Master en Desarrollo Local. Director de la Fundación Donum, Cuenca. Exdirigente de Alfaro Vive Carajo.
Si hacemos caso de las proyecciones electorales de algunos operadores mediáticos de los posibles candidatos a presidente para 2021, vamos a tener que importar votantes. Porque las cuentas simplemente no cuadran: entre el 55% de intención de voto que le atribuyen a Nebot, el 35% para cualquier candidato indígena y el 25% de Lasso, no queda residuo ni para los votos blancos.
La manipulación de las proyecciones electorales nos retrotrae a unos escenarios que, siendo menos volátiles que el actual, reventaron los sondeos. Los errores de bulto de las encuestadoras han sido una constante desde 2011, cuando el Gobierno ganó la consulta popular gracias a una grosera imposición del método de conteo de votos. De ahí en adelante cada elección ha terminado en la total desolación de los incautos. La célebre foto de las caras largas conque la dirigencia de Alianza PAIS afrontó la derrota de 2014 fue la muestra más patética de esta incongruencia entre expectativas y realidad.
No obstante, la mayoría de las fuerzas y analistas políticos sigue aferrada a los oráculos de personajes que fungen de pitonisas de oficio.

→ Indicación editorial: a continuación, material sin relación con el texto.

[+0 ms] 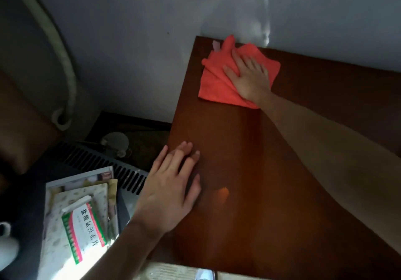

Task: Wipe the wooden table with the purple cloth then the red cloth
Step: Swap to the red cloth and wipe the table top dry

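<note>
The red cloth [217,84] lies spread on the far left corner of the wooden table [249,193], close to the wall. My right hand [249,75] presses flat on it, fingers straight and spread, the arm reaching in from the right. My left hand [173,190] rests flat on the table's left edge, nearer to me, with straight fingers and nothing in it. No purple cloth shows in the head view. A small pale object [216,45] peeks out behind the red cloth at the table's back corner.
A grey wall stands right behind the table. Left of the table, lower down, sits a dark vented surface [97,162] with a stack of papers and a green-and-white box [83,229]. A pale hose [65,62] curves down the wall at the left.
</note>
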The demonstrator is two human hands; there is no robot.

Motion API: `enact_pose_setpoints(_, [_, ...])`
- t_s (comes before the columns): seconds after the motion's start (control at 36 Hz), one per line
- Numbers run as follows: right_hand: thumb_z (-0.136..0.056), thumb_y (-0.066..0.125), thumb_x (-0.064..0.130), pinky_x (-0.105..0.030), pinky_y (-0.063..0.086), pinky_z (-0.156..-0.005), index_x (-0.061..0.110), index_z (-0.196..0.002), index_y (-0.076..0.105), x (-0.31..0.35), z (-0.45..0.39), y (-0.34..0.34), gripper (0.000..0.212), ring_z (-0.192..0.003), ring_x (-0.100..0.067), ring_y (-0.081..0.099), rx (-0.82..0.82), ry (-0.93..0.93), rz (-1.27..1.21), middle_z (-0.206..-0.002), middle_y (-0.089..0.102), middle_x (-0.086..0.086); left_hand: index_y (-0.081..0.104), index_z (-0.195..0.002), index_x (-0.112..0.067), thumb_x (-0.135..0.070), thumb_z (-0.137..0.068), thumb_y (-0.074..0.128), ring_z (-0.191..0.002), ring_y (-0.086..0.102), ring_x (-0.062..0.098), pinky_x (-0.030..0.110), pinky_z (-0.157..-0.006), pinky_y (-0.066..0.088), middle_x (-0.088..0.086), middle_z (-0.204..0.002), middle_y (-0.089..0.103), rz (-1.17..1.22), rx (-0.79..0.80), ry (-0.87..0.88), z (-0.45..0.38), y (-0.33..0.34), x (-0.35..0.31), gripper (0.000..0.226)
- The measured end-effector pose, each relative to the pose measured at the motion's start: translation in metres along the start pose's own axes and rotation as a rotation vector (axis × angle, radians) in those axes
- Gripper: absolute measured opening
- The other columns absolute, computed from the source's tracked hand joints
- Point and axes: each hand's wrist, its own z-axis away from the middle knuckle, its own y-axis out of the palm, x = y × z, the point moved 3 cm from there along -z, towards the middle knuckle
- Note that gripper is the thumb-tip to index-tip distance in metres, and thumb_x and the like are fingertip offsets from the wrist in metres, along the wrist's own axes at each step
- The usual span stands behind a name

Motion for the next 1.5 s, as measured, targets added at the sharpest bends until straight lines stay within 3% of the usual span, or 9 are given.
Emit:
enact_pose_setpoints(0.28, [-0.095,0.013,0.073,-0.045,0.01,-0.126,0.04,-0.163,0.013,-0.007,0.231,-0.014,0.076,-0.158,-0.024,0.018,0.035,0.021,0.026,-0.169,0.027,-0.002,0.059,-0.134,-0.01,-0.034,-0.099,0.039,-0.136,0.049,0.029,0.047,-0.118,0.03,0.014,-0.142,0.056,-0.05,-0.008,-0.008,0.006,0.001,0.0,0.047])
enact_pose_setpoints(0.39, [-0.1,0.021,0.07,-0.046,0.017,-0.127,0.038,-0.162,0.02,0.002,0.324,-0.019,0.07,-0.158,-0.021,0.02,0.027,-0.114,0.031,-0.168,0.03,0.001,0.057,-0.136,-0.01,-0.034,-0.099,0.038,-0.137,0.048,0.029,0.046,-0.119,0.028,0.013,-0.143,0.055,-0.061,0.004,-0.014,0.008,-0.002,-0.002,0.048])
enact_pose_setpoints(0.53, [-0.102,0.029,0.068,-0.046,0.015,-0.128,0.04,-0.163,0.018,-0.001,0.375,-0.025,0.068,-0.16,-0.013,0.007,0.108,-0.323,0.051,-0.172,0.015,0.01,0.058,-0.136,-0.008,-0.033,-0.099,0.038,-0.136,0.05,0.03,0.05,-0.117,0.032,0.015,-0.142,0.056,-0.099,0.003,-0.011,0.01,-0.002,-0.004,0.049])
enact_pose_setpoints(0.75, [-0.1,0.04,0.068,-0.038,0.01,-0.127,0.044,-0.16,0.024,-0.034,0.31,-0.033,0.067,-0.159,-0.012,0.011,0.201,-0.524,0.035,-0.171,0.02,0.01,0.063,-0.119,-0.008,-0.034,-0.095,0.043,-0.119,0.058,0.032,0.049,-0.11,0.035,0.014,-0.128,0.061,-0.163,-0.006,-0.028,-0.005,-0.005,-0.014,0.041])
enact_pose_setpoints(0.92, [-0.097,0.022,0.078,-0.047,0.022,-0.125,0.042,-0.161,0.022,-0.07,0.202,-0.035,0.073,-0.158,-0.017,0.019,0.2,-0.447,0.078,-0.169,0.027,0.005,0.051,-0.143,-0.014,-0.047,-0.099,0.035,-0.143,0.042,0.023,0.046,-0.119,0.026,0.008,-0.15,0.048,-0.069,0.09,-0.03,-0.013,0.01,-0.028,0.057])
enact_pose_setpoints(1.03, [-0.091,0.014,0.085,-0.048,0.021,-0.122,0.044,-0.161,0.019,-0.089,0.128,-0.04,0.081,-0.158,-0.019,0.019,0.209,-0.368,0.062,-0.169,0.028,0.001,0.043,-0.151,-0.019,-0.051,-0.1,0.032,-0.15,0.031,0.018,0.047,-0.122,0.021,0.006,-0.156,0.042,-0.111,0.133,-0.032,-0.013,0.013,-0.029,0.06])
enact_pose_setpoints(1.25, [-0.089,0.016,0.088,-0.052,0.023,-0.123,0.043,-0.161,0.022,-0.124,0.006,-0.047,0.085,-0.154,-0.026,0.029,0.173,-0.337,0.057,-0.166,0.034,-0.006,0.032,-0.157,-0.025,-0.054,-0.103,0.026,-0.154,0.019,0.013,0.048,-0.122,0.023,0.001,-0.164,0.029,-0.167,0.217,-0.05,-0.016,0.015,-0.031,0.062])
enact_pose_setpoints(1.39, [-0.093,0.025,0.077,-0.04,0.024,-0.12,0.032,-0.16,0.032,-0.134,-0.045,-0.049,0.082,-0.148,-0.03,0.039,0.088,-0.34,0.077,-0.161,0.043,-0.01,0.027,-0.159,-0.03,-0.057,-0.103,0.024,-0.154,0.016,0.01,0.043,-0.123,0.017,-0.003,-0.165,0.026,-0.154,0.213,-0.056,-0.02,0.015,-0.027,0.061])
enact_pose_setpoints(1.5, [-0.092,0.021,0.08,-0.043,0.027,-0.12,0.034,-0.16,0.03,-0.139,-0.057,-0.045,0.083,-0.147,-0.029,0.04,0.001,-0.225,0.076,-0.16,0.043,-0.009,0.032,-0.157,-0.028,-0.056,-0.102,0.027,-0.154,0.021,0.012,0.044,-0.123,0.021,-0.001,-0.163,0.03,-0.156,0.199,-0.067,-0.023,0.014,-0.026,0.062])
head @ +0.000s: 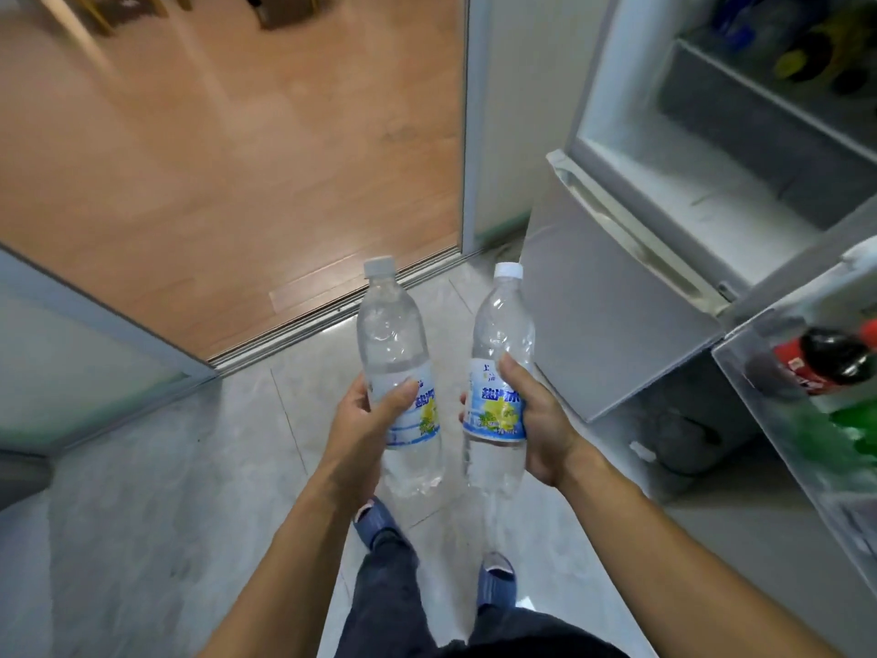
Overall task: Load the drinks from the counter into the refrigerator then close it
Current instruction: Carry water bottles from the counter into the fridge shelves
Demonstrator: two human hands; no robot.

Hay más perspectivas en ser una fuerza social que interpele, fiscalice y controle al poder de turno que en convertirse en un burócrata funcional al sistema. Por eso la derecha siempre alienta una salida exclusivamente electoral a los conflictos sociales. De este modo restringe la energía de la democracia.
Mal presagio porque, adicionalmente, la incertidumbre que envuelve al Consejo Nacional Electoral no asegura ni transparencia ni racionalidad en los próximos comicios. Los últimos escándalos destapados evidencian una explosiva mezcla de ineptitud, negligencia y mala fe. En esas condiciones, las encuestas servirán más para justificar el caos que para orientar las estrategias electorales.
El paro de octubre demostró que hay iniciativas sociales políticamente más potentes que un triunfo en las urnas. La presión en calles y plazas nos remite al viejo concepto de la democracia como un fenómeno público por excelencia. Es decir, a la célebre ágora de los griegos. O, en términos más actuales, a la ciudadanía sobreponiéndose a la formalidad institucional del Estado.
Mal harían los movimientos sociales en sacrificar esa forma de poder democrática y legítima en aras de la parafernalia electoral. Esta ha sido el terreno predilecto de los poderes convencionales. No solo porque allí se mueven con soltura y solvencia, sino porque logran debilitar la capacidad de movilización de los sectores populares.
Hay más perspectivas en ser una fuerza social que interpele, fiscalice y controle al poder de turno que en convertirse en un burócrata funcional al sistema. Por eso la derecha siempre alienta una salida exclusivamente electoral a los conflictos sociales. De este modo restringe la energía de la democracia.
Y en ese contexto, las pitonisas electorales cumplen un rol fundamental.